In the ancient Mediterranean region, bugonia or bougonia was a ritual based on the belief that bees were spontaneously (equivocally) generated from a cow's carcass, although it is possible that the ritual had more currency as a poetic and learned trope than as an actual practice.

Description
A detailed description of the bugonia process can be found in Byzantine Geoponica:

Build a house, ten cubits high, with all the sides of equal dimensions, with one door, and four windows, one on each side; put an ox into it, thirty months old, very fat and fleshy; let a number of young men kill him by beating him violently with clubs, so as to mangle both flesh and bones, but taking care not to shed any blood; let all the orifices, mouth, eyes, nose etc. be stopped up with clean and fine linen, impregnated with pitch; let a quantity of thyme be strewed under the reclining animal, and then let windows and doors be closed and covered with a thick coating of clay, to prevent the access of air or wind. After three weeks have passed, let the house be opened, and let light and fresh air get access to it, except from the side from which the wind blows strongest. Eleven days afterwards, you will find the house full of bees, hanging together in clusters, and nothing left of the ox but horns, bones and hair.

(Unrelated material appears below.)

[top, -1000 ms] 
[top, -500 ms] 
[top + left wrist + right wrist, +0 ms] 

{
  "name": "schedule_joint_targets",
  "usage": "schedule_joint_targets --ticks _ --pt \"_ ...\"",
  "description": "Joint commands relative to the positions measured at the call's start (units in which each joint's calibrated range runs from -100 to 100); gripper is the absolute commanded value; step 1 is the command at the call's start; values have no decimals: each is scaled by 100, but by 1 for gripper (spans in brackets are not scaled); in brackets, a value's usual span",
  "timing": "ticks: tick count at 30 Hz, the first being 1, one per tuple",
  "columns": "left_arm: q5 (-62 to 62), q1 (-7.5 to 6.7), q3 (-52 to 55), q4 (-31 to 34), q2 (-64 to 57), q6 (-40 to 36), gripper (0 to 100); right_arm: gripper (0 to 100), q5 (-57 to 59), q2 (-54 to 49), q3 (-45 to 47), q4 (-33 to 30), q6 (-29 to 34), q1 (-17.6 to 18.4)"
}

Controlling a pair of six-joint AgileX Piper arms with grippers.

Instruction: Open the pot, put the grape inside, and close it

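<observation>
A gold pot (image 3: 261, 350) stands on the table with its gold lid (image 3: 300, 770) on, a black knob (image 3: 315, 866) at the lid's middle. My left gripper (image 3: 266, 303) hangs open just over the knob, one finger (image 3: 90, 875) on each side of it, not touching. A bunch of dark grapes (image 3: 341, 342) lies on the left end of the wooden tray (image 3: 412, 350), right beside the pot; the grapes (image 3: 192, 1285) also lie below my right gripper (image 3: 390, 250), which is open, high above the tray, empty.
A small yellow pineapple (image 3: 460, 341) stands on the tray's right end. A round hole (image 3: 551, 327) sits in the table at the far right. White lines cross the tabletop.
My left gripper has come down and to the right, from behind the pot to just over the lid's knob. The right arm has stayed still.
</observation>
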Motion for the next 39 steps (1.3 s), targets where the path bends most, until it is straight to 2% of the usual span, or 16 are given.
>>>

The story of Aristaeus was an archetype of this ritual, serving to instruct bee keepers on how to recover from the loss of their bees. By extension, it was thought that fumigation with cow dung was beneficial to the health of the hive.

Variations
The idea that wasps are born of the corpses of horses was often described alongside bugonia. And given that European wasps bear a passing resemblance to European bees, it may be possible that the myth arose out of a mis-reported or misunderstood observation of a natural event.

Different variations are attested, such as simply burying the cow, or covering the corpse with mud or dung. Another variation states that use of the rumen alone is sufficient.

In Ancient Egypt the ox would be buried with its horns projecting above the surface of the ground. When severed, bees would emerge from the base of the horns.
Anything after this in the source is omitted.